Book Reviews June 2010

The Last Man On The Mountain: The Death Of An American Adventurer On K2
Jennifer Jordan
W.W. Norton & Company, August 2010, 320 pages

In the early 1990s, when I first became interested in collecting adventure literature, one of the first truly collectable books I obtained was a copy of Charles Houston and Robert Bates’ book K2: The Savage Mountain. That was the first of many “K2 books” I’ve added to my collection. In reading a mountain of K2 literature one question stood out; what the devil is all this “controversy” about Dudley Wolfe? Finally, Jennifer Jordan, in The Last Man on the Mountain, provides a satisfying answer.

In 1939 Dudley Wolfe, an aristocratic American adventurer, became the first climber to die on the slopes of K2. Sixty-three years later, the author and a hiking companion found Wolfe’s remains on the glacier below the peak. For Jordan, on K2 researching her book, The Savage Mountain, this event forged the link between Jordan and Wolfe that led to the creation of Last Man.

The incident of Wolfe’s death ripped through the American climbing community splitting the members of the American Alpine Club into pro- and anti-Wiessner factions. Against this backdrop Jordan skillfully peels away the myth and reveals, probably as well as we will ever know, what happened on K2 in July 1939. Armed with a modern understanding of the effects of high altitude on both physical and mental function, Jordan places the words and actions of those climbers in better context than we’ve seen before. Using comfortably readable prose, Jordan reveals the real Dudley Wolfe; she painstakingly develops his character including strengths and weaknesses as a climber.

In the end, Jordan arms the reader with the information needed to draw their own conclusions on both the person of Dudley Wolfe and why he died on K2.

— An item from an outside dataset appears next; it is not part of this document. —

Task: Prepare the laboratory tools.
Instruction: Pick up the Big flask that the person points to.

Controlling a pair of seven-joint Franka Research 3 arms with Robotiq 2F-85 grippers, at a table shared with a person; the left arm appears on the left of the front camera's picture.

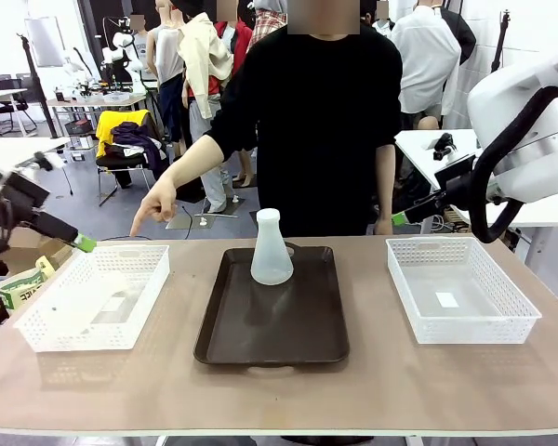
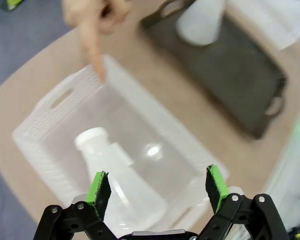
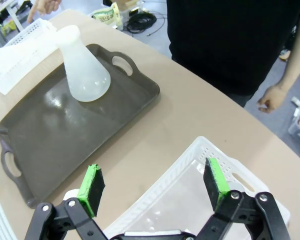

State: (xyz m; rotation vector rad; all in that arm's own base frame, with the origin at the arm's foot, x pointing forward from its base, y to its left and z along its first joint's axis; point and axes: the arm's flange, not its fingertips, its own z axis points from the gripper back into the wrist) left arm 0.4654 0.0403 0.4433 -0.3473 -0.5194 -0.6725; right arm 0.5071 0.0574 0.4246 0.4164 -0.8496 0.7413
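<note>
One frosted-white conical flask (image 1: 272,249) stands upright on the dark brown tray (image 1: 260,339), also seen as the flask (image 3: 83,69) on the tray (image 3: 50,125). The second flask (image 2: 115,180) lies on its side in the left white basket (image 2: 65,95), faintly visible in the front view (image 1: 91,297). My left gripper (image 2: 157,186) hangs open above that lying flask, off the table's left edge (image 1: 82,242). My right gripper (image 3: 153,185) is open over the near rim of the right basket (image 3: 175,160), with nothing in it.
A person stands at the far side, one hand (image 1: 154,208) pointing a finger (image 2: 92,50) down at the left basket's far rim. The other hand (image 3: 271,98) hangs by the side. The right basket (image 1: 474,330) holds only a white label.
</note>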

The Last Man on the Mountain is an important book both because it removes much of the myth surrounding the life and character of the first climber to die on the “savage mountain” and because it fairly tells the story of this much maligned American expedition to the roof of the world.

Stan Miller

Fishes Of The Columbia Basin
Dennis D. Dauble
Keokee Books, July 2009, 244 pages.

There are guidebooks you keep as handy references, and there are those that you are compelled to read every page. Fishes of the Columbia Basin calls you to every page, piscophile and lay reader alike.

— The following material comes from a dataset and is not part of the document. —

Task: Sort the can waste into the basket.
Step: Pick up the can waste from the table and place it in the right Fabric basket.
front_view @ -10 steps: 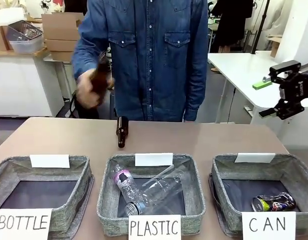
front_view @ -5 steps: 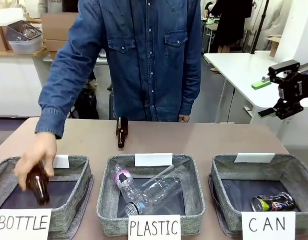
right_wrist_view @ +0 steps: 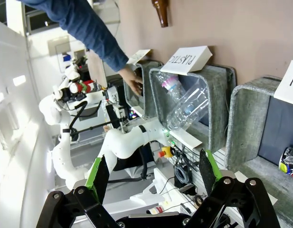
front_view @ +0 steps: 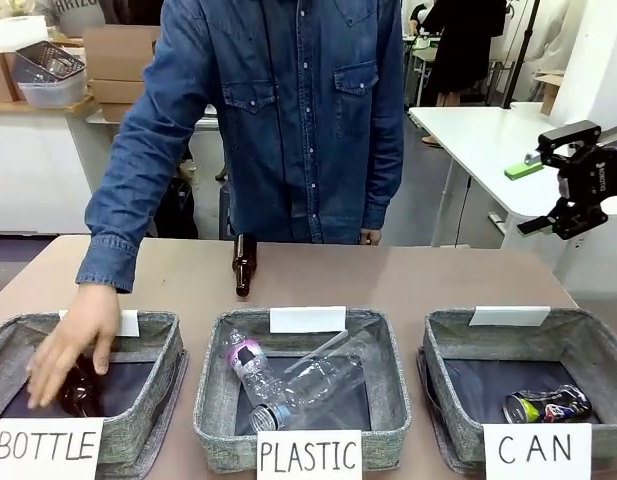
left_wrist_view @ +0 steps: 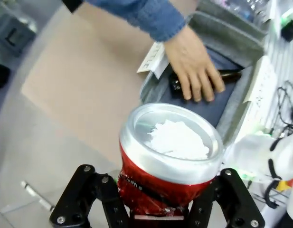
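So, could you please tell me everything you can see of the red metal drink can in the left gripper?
The red metal drink can is clamped in the left gripper, which is shut on its sides. Its silver-rimmed end faces the wrist camera, with a bright white patch across it. The red wall below looks crumpled and carries small white marks. Nothing else is seen touching it.

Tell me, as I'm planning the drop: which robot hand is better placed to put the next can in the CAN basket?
Left. The left hand is shut on the red can. The right hand is open and empty, raised near the CAN basket.
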Controlling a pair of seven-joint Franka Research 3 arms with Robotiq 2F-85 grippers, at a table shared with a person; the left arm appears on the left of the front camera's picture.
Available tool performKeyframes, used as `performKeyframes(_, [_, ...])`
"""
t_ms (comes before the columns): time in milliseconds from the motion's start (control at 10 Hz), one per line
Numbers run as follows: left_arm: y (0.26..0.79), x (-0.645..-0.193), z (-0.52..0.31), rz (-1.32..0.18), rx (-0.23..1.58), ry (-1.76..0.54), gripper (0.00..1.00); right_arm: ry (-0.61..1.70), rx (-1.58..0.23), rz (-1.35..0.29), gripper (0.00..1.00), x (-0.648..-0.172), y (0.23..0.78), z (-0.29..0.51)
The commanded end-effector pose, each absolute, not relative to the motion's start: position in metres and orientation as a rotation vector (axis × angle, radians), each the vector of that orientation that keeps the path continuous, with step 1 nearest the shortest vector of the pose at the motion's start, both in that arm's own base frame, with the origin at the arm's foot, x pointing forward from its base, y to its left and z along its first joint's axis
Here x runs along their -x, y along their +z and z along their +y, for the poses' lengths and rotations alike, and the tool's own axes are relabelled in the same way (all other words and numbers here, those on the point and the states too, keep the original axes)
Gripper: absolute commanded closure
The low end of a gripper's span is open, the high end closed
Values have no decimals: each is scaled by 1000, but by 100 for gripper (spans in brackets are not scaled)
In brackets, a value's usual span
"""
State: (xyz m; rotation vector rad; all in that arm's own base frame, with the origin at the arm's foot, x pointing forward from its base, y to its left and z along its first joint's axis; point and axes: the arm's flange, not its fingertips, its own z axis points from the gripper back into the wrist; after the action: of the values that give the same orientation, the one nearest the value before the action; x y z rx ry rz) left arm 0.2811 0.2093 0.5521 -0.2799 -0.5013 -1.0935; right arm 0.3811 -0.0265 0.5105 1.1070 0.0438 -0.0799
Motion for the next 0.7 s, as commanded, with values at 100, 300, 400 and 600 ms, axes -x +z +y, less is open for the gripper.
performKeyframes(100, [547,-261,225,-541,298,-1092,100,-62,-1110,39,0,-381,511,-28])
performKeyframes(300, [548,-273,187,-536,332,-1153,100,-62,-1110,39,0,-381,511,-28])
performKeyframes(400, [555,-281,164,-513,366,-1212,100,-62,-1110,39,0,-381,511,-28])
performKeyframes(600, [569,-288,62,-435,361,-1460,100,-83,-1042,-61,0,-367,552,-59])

Dennis Dauble provides a thorough descriptionof all fishes in the Columbia basin including native and non-native species. Color plates and photos provide an excellent key for fish identification.

What makes Dauble’s book most compelling is that he pays equal attention to the natural and human history, ecology and biology of our region’s key fish. He goes beyond the stories of Lewis and Clark’s first encounters with the iconic Pacific salmon—and their importance to Native American tribes—to tell the story of fish such as the Pacific Lamprey, a homely but historically vitally important food fish for tribes, and a species suffering steep declines with little public notice.

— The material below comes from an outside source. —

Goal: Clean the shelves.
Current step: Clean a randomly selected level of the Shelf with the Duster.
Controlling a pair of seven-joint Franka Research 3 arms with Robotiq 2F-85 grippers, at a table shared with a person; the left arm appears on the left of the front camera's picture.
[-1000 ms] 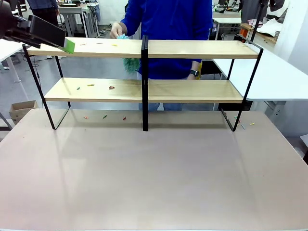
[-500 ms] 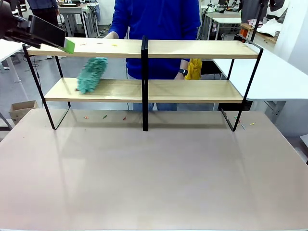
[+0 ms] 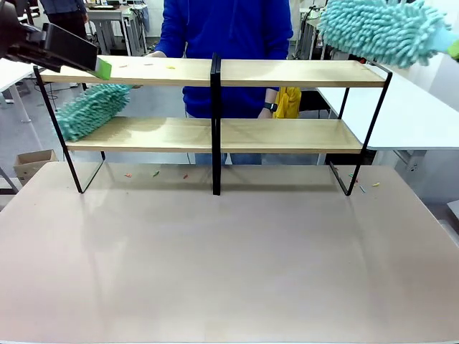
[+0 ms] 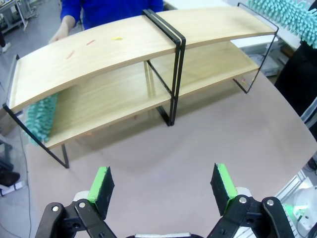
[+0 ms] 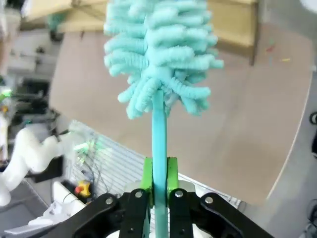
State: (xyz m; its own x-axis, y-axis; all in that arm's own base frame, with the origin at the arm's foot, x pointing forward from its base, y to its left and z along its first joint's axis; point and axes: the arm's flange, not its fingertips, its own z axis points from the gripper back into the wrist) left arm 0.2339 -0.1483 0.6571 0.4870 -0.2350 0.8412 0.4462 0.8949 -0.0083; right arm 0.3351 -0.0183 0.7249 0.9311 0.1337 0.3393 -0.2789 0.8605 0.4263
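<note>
The shelves [image 3: 287, 74] stand across the far half of the table, two light-wood boards in a black frame. My right gripper [image 5: 158, 174] is shut on the thin handle of a teal fluffy duster [image 5: 161, 54]. That duster [image 3: 384, 29] hovers above the top board's right end. A person in blue stands behind the shelves and holds a second teal duster [image 3: 90, 110] at the lower board's left end. My left gripper [image 4: 162, 183] is open and holds nothing, high in front of the shelves [image 4: 99, 54]. One of its green pads [image 3: 104, 69] shows by the top board's left end.
Small coloured scraps lie on the top board's left half [image 3: 171, 67]. More scraps lie on the table under the shelves [image 3: 155, 173] and near the right frame leg [image 3: 362, 188]. A white table [image 3: 409, 115] stands at the right. The near tabletop [image 3: 229, 258] is bare.
The person's duster swept left along the lower board to its left end, and the scraps there are gone. My right arm's duster has come into the front view at the top right.
</note>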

The book skirts the politics of disappearing salmon populations and other fish losses in the Columbia basin, and Dauble keeps his personal views off the pages. But he doesn’t back away from the facts of steep fish declines in many rivers by human-caused habitat destruction, historic over-fishing, introduction of non-native fish, impacts of hatcheries, and of course, the construction of hundreds of dams throughout the basin’s rivers, especially the large hydroelectric projects on the Columbia and Snake rivers. His history chapter serves as a good quick reference guide to the loss of salmon and steelhead in our region and the impacts these fish losses had on tribes and fishing-dependent communities.

This book belongs in the collection of anyone who hikes, boats or fishes our regional rivers and wants the perfect primer on the finned creatures native to our part of the world. At 200 pages it is both an excellent basic fish biology and natural history reference and one of the better-written concise natural field guides to the Inland Northwest.